Would you repeat the entries below exactly and omit the pictures?

== Input material ==

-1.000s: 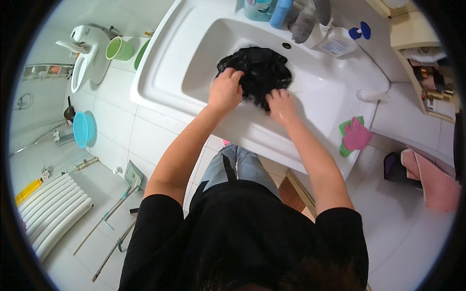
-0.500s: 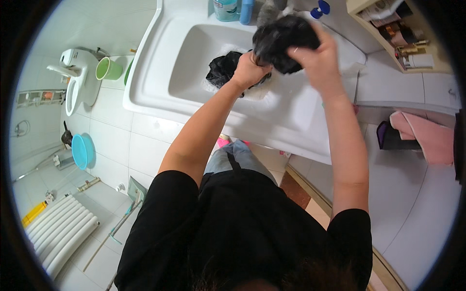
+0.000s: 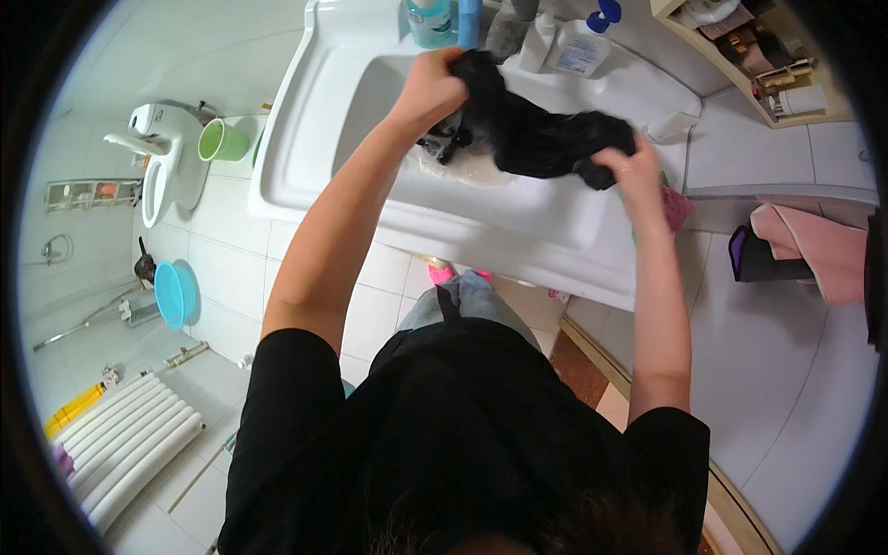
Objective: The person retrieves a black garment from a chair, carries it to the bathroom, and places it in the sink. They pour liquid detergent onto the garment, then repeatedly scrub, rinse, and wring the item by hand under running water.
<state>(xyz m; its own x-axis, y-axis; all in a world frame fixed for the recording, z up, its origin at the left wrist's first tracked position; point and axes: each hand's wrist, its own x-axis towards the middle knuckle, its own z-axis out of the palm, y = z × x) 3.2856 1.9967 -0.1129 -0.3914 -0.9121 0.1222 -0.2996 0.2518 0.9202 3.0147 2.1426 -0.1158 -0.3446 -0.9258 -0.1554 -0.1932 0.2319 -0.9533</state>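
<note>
A wet-looking black cloth garment (image 3: 541, 139) is stretched between my two hands above the white sink (image 3: 555, 208). My left hand (image 3: 433, 91) is closed round its upper left end, over the basin. Lower and to the right, my right hand (image 3: 634, 174) grips the other end, somewhat blurred by motion. Beneath the garment, more black cloth (image 3: 446, 141) lies in soapy water (image 3: 462, 168) in the basin, partly hidden by my left hand and the raised garment. What kind of garment it is I cannot make out.
Along the sink's back edge stand a turquoise bottle (image 3: 430, 23), a white pump bottle (image 3: 583, 46) with a blue top and a grey faucet (image 3: 510, 30). An open shelf (image 3: 731, 65) juts in at upper right. Pink cloth (image 3: 814, 250) hangs at right. A blue basin (image 3: 175, 294) is at left.
The black garment, bunched up before, is now drawn out lengthwise. My left hand has risen from the basin up and left; my right hand has moved down and right.
</note>
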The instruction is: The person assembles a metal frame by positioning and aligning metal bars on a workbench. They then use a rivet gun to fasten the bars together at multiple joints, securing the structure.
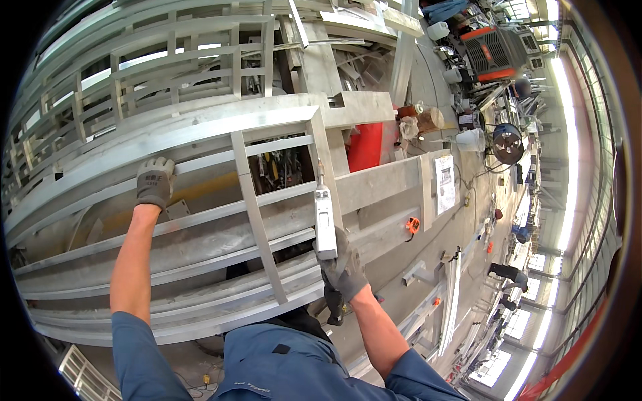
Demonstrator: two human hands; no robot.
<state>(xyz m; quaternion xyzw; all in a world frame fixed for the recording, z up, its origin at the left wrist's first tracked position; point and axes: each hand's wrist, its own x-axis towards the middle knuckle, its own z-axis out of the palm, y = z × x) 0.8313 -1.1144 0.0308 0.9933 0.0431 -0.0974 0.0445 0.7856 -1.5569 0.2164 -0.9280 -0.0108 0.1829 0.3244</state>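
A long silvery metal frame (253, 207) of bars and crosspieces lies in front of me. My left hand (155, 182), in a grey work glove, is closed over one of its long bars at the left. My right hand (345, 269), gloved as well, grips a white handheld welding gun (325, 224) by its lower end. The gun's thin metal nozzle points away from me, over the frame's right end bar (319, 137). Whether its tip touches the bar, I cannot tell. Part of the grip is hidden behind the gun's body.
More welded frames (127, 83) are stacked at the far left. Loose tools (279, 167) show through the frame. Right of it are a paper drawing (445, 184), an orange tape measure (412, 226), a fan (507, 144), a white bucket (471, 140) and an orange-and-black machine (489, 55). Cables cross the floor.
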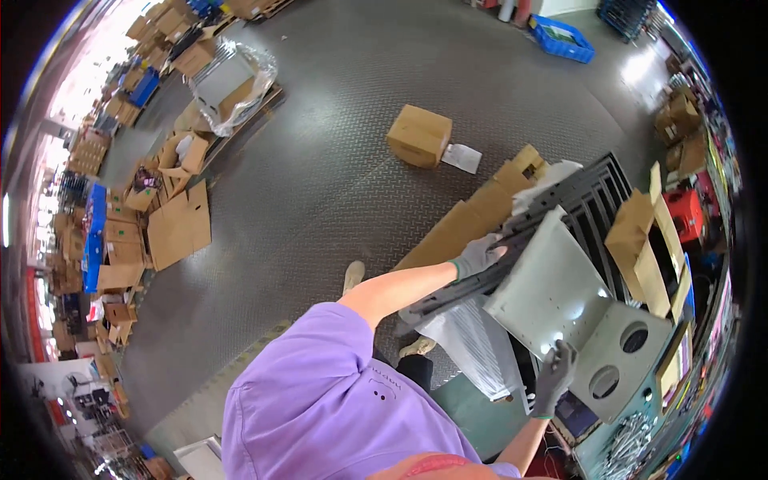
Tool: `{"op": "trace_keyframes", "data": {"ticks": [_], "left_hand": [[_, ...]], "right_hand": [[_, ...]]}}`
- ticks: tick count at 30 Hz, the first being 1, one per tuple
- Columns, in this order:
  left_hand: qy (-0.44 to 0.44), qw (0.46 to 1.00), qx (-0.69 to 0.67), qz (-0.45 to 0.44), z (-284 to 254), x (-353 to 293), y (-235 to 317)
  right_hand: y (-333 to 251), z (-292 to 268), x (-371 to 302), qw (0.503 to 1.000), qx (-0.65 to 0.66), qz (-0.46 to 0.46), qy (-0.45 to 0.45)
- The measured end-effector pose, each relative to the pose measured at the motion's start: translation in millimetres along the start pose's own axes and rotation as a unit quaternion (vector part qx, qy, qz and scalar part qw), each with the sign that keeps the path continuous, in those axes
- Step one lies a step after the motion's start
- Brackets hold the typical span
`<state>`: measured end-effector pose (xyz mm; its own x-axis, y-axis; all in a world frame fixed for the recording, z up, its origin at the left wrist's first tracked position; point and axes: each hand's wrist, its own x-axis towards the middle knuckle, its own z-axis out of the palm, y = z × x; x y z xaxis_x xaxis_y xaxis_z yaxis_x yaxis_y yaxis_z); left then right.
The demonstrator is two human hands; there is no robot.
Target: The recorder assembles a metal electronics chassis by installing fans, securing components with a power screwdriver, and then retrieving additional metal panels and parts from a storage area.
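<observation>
My left hand (481,256), in a grey glove with a bare fingertip showing, is closed on the near edge of a black slatted plastic frame (606,186). Over that frame lies a bent grey sheet-metal panel (548,276), its end plate pierced by two round holes. My right hand (555,378), gloved too, grips the panel's lower edge near the bend, with the fingers partly curled over the metal. Beneath the panel, a clear-wrapped ribbed piece (474,348) sticks out, partly covered.
Flattened cardboard (464,228) lies beside the frame. On the patterned floor stands a closed carton (420,134) by a white sheet (462,158). An open carton (640,252) and a pile of small metal parts (630,448) are at right. A plastic-wrapped pallet load (228,84) stands far left.
</observation>
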<state>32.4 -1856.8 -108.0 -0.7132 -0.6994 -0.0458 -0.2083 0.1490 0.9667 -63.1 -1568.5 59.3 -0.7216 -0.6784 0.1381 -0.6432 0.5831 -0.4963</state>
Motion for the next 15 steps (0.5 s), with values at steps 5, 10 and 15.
{"op": "trace_keyframes", "data": {"ticks": [5,10,15], "left_hand": [[-0.040,0.964,0.104,-0.240,-141,-49,-116],[-0.123,0.888,0.173,-0.407,-304,-106,-238],[0.024,0.842,0.155,-0.516,-375,-71,-248]], "right_hand": [[-132,85,22,0.992,0.085,-0.067,-0.060],[-242,199,73,0.964,0.124,-0.002,-0.236],[-231,289,106,0.955,0.069,-0.007,-0.289]]}}
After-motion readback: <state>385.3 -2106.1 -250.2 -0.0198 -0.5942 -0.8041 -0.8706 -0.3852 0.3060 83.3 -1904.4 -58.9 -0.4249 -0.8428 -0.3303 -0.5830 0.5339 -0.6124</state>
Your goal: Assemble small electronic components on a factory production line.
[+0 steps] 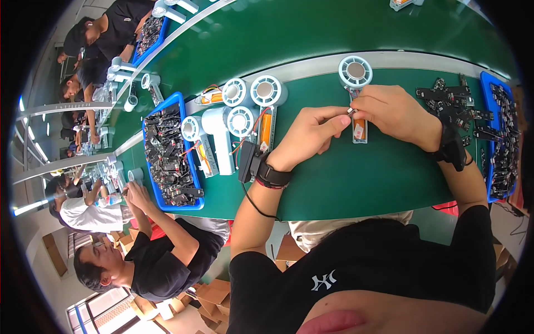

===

• **Answer box**
-1.000s: 
-0.500s: 
+0.000s: 
Objective: The person retrieves a black garment from a chair, carries it to the bathroom, and places it in the sink. They pour liquid detergent onto the garment, then repeatedly scrub, rinse, and wring the item by hand under running water.
<state>(xyz m; its own x-axis, y-axis; all in a world frame fixed for the recording, z up, its origin at the left wrist's first tracked position; point and axes: each hand's wrist, its own x-axis towards the middle knuckle, its own z-axis out of the palm, y = z × x) 3.2856 1.9967 -0.1129 -0.3914 -0.9121 0.1222 -0.2996 0.2518 0.9202 3.0147 2.1426 -0.1158 -0.3446 -0.9258 -0.1554 -0.1932 0.2319 -0.9533</state>
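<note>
A wet-looking black cloth garment (image 3: 541, 139) is stretched between my two hands above the white sink (image 3: 555, 208). My left hand (image 3: 433, 91) is closed round its upper left end, over the basin. Lower and to the right, my right hand (image 3: 634, 174) grips the other end, somewhat blurred by motion. Beneath the garment, more black cloth (image 3: 446, 141) lies in soapy water (image 3: 462, 168) in the basin, partly hidden by my left hand and the raised garment. What kind of garment it is I cannot make out.
Along the sink's back edge stand a turquoise bottle (image 3: 430, 23), a white pump bottle (image 3: 583, 46) with a blue top and a grey faucet (image 3: 510, 30). An open shelf (image 3: 731, 65) juts in at upper right. Pink cloth (image 3: 814, 250) hangs at right. A blue basin (image 3: 175, 294) is at left.
The black garment, bunched up before, is now drawn out lengthwise. My left hand has risen from the basin up and left; my right hand has moved down and right.
</note>
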The instruction is: The person assembles a metal frame by positioning and aligning metal bars on a workbench. They then use a rivet gun to fasten the bars together at multiple joints, securing the structure.
Demonstrator: two human hands; no robot.
<state>(xyz m; quaternion xyzw; all in a world frame fixed for the recording, z up, its origin at the left wrist's first tracked position; point and axes: each hand's wrist, its own x-axis towards the middle knuckle, its own z-axis out of the palm, y = z × x) 0.8313 -1.1144 0.0308 0.9933 0.0431 -0.0974 0.0445 0.7856 -1.5569 0.2164 -0.9280 -0.0108 0.1829 0.3244</state>
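A long silvery metal frame (253, 207) of bars and crosspieces lies in front of me. My left hand (155, 182), in a grey work glove, is closed over one of its long bars at the left. My right hand (345, 269), gloved as well, grips a white handheld welding gun (325, 224) by its lower end. The gun's thin metal nozzle points away from me, over the frame's right end bar (319, 137). Whether its tip touches the bar, I cannot tell. Part of the grip is hidden behind the gun's body.
More welded frames (127, 83) are stacked at the far left. Loose tools (279, 167) show through the frame. Right of it are a paper drawing (445, 184), an orange tape measure (412, 226), a fan (507, 144), a white bucket (471, 140) and an orange-and-black machine (489, 55). Cables cross the floor.
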Tool: `{"op": "trace_keyframes", "data": {"ticks": [_], "left_hand": [[_, ...]], "right_hand": [[_, ...]]}}`
- ticks: tick count at 30 Hz, the first being 1, one per tuple
- Columns, in this order:
  left_hand: qy (-0.44 to 0.44), qw (0.46 to 1.00), qx (-0.69 to 0.67), qz (-0.45 to 0.44), z (-284 to 254), x (-353 to 293), y (-235 to 317)
  right_hand: y (-333 to 251), z (-292 to 268), x (-371 to 302), qw (0.503 to 1.000), qx (-0.65 to 0.66), qz (-0.46 to 0.46), qy (-0.45 to 0.45)
- The measured end-effector pose, each relative to the pose measured at the motion's start: translation in millimetres along the start pose's own axes and rotation as a unit quaternion (vector part qx, qy, qz and scalar part qw), each with the sign that keeps the path continuous, in those axes
- Step one lies a step after the motion's start
- Brackets hold the typical span
`<state>`: measured end-effector pose (xyz mm; its own x-axis, y-axis; all in a world frame fixed for the recording, z up, its origin at the left wrist's first tracked position; point and axes: each hand's wrist, its own x-axis towards the middle knuckle, its own z-axis out of the palm, y = z × x; x y z xaxis_x xaxis_y xaxis_z yaxis_x yaxis_y yaxis_z); left then right.
The demonstrator is two human hands; there is no robot.
Target: The recorder assembles a metal electronics chassis by installing fans, securing components with a power screwdriver, and then retrieving additional metal panels and parts from a storage area.
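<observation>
My left hand (481,256), in a grey glove with a bare fingertip showing, is closed on the near edge of a black slatted plastic frame (606,186). Over that frame lies a bent grey sheet-metal panel (548,276), its end plate pierced by two round holes. My right hand (555,378), gloved too, grips the panel's lower edge near the bend, with the fingers partly curled over the metal. Beneath the panel, a clear-wrapped ribbed piece (474,348) sticks out, partly covered.
Flattened cardboard (464,228) lies beside the frame. On the patterned floor stands a closed carton (420,134) by a white sheet (462,158). An open carton (640,252) and a pile of small metal parts (630,448) are at right. A plastic-wrapped pallet load (228,84) stands far left.
</observation>
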<state>32.4 -1856.8 -108.0 -0.7132 -0.6994 -0.0458 -0.2083 0.1490 0.9667 -63.1 -1568.5 59.3 -0.7216 -0.6784 0.1381 -0.6432 0.5831 -0.4963</state>
Motion for the next 15 steps (0.5 s), with values at steps 5, 10 and 15.
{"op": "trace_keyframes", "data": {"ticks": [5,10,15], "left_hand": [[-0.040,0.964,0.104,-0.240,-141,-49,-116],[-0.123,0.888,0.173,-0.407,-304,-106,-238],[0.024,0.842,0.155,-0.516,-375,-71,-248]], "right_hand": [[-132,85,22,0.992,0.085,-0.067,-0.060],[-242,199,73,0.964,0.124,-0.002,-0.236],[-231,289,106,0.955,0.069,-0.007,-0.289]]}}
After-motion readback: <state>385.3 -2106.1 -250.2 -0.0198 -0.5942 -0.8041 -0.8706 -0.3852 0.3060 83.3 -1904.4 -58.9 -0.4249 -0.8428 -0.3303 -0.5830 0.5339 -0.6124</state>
Your goal: Assemble small electronic components on a factory production line.
[+0 steps] 

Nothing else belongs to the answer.